We’re familiar with muscle as it regards to mobility and strength, but muscle is also the organ of longevity, as well as our metabolic currency. It determines how we feel, how we age, and how we manage our blood sugar.
It is one of the largest sites for glucose disposal. It determines our carbohydrate threshold, aka, how many carbs we can eat. There’s a limit to how much carbohydrates our muscles can store, and pass that limit, which is around 30-40g per meal, we’re starting to store the glucose in our fat cells.
It is our amino acid reservoir, so that during times of sickness, our body has some fuel to access to.
Muscle contraction activates the secretion of myokines which travel through the body. Those myokines are anti-inflammatory, and determine how the food that we eat will be utilized. Simultaneously, the secretion of bdnf and serotonin in the brain optimizes our overall brain functions (memory, learning, clarity), and regulates our mood.

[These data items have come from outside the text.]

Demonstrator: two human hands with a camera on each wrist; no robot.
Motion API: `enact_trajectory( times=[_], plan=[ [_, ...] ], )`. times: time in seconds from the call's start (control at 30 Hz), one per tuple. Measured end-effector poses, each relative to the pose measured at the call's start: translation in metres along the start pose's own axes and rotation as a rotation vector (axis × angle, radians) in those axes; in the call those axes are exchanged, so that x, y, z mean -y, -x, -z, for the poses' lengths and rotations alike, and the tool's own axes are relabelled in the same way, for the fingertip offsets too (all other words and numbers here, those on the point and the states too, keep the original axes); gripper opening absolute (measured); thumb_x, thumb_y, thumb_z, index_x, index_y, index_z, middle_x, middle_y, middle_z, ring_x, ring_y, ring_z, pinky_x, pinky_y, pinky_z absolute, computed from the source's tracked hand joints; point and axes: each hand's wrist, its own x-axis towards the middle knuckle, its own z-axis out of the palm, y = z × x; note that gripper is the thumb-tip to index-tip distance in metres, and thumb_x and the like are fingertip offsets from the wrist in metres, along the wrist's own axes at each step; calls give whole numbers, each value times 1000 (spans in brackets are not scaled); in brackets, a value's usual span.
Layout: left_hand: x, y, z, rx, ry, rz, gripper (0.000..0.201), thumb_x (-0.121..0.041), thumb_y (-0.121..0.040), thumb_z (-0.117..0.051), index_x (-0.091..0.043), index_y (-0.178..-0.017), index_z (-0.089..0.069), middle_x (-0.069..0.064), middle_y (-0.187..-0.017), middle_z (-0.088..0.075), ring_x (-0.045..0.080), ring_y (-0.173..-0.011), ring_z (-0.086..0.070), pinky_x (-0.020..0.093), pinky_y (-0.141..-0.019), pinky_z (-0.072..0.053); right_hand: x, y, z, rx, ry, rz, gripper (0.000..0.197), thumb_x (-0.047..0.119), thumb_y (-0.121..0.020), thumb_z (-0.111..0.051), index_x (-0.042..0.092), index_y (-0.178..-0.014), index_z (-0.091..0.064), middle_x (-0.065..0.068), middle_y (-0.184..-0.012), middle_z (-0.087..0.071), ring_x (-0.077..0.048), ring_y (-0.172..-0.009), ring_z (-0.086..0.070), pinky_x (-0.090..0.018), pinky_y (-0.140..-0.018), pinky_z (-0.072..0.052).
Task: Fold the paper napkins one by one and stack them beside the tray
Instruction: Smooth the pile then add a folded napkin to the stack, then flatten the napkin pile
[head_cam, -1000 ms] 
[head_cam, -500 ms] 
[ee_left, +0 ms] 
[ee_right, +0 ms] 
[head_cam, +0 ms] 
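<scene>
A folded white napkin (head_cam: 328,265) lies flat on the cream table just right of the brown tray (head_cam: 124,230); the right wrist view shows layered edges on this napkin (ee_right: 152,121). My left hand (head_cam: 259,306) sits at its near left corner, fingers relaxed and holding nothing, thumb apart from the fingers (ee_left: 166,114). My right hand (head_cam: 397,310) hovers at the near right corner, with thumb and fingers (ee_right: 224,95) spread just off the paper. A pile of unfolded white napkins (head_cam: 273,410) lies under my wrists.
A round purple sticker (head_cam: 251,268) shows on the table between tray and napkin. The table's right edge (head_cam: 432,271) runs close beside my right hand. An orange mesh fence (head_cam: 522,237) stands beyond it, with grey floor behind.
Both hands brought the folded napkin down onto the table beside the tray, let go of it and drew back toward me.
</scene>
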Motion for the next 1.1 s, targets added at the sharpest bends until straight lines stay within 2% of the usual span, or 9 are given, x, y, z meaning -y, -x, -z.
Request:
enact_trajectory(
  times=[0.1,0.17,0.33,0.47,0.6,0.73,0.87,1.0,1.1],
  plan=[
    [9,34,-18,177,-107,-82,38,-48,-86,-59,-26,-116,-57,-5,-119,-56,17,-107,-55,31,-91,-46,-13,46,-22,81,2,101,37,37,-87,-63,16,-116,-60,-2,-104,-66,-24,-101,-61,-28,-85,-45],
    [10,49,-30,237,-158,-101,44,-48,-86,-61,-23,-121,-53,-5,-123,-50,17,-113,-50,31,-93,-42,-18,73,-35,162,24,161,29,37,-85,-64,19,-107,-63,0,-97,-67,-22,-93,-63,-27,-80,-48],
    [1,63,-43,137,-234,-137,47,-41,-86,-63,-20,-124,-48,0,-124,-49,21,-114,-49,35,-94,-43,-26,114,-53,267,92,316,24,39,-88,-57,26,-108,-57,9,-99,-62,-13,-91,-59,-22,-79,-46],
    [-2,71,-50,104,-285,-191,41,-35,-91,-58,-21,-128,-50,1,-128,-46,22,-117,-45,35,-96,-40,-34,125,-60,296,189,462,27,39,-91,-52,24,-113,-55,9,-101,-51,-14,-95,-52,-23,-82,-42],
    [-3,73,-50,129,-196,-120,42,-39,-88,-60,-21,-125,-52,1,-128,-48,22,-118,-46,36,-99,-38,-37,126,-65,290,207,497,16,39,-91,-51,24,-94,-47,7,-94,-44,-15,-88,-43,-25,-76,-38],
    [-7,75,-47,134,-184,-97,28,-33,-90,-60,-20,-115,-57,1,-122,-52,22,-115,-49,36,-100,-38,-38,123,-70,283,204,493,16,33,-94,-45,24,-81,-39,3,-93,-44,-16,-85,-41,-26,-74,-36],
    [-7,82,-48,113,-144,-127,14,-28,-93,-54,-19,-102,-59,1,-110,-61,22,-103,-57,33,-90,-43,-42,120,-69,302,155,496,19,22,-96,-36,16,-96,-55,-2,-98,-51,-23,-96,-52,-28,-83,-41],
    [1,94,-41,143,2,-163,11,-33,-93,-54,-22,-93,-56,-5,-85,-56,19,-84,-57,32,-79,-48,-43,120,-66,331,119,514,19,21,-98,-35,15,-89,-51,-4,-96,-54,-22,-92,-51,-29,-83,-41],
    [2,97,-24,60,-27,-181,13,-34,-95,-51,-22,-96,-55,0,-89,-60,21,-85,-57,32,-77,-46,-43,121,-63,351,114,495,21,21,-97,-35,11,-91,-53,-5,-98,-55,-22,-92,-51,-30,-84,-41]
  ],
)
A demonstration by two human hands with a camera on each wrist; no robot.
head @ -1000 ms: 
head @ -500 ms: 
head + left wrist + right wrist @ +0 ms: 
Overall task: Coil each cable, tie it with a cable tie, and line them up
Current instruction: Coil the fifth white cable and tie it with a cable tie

We are constantly regenerating our liver, our gut, and our skin, and the majority of the protein we consume are used to cover those basic repairs and turnovers. By optimizing our protein intake, we give our body extra protein to work with, and do other things such as lowering blood pressure for example.
Food isn’t just a way to satisfy hunger. It carries information in the body, it gives it instructions on what to do, and what genes to turn on and off. It’s a powerful tool, or most of us are using it wrong.
Quick tip: eat a satisfying, high protein meal first, then if you still want the carbs or the dessert, go for it! It’s not about deprivation or cultivating a feeling of guilt around our food choices, it’s about making the connection between the food that we eat and how we feel.
At the end of the day, we all need to ask ourselves: how do I want to live? If you want to be unstoppable, have the capacity to go after the things that you want, be a thought leader, and make a difference in the world, you need to keep your body and mind in check. You can’t live the life of your dreams and struggle with joint pain, lack of energy and focus or constantly be chasing an eating disorder. You gotta choose.